** Work task **
Only some lines are wanted. Transcribe, exactly, the lines below from the line with "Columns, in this" up to and including the line with "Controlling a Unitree".

** Information shown **
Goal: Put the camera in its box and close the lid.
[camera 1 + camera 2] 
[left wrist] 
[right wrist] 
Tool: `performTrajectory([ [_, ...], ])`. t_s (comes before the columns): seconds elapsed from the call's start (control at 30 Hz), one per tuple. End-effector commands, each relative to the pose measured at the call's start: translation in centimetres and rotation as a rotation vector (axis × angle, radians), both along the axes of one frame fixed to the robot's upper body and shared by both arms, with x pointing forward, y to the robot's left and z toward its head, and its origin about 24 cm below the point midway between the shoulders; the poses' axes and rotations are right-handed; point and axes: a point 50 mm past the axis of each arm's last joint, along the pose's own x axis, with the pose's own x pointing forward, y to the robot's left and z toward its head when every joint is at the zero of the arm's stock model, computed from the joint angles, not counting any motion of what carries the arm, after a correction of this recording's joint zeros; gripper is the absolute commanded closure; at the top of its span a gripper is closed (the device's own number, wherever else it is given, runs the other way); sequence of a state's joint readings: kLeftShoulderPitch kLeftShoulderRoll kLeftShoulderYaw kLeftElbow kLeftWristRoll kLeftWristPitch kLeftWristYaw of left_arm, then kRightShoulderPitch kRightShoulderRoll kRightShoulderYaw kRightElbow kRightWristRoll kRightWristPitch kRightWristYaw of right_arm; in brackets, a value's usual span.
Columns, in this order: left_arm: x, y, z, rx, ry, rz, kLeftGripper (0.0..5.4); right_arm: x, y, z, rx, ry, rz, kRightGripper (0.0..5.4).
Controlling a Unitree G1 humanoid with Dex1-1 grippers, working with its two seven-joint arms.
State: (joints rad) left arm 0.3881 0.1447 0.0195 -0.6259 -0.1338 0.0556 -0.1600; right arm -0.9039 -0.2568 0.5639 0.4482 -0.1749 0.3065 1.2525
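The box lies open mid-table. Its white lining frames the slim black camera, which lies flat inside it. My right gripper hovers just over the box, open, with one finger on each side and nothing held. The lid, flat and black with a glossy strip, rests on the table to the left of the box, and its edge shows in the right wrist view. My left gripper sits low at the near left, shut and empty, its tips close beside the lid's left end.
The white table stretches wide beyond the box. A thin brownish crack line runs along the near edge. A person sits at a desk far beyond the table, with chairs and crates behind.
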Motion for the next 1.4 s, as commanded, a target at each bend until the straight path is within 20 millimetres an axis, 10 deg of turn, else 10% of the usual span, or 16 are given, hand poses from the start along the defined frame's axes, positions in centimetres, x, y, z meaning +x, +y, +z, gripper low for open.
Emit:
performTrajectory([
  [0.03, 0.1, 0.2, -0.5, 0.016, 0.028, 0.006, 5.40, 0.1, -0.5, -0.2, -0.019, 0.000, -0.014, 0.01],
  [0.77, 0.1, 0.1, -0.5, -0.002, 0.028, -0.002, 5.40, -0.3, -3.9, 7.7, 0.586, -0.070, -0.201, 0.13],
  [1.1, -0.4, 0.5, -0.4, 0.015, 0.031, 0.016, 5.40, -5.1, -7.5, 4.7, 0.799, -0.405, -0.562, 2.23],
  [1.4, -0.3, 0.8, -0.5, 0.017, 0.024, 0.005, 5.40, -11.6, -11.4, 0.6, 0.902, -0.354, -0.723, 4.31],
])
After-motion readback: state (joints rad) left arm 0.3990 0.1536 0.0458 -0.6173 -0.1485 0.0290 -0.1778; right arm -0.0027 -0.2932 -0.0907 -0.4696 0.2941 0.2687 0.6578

** Answer box **
Columns, in this order: left_arm: x, y, z, rx, ry, rz, kLeftGripper (0.0..5.4); right_arm: x, y, z, rx, ry, rz, kRightGripper (0.0..5.4).
Controlling a Unitree G1 humanoid with Dex1-1 grippers, working with its two seven-joint arms.

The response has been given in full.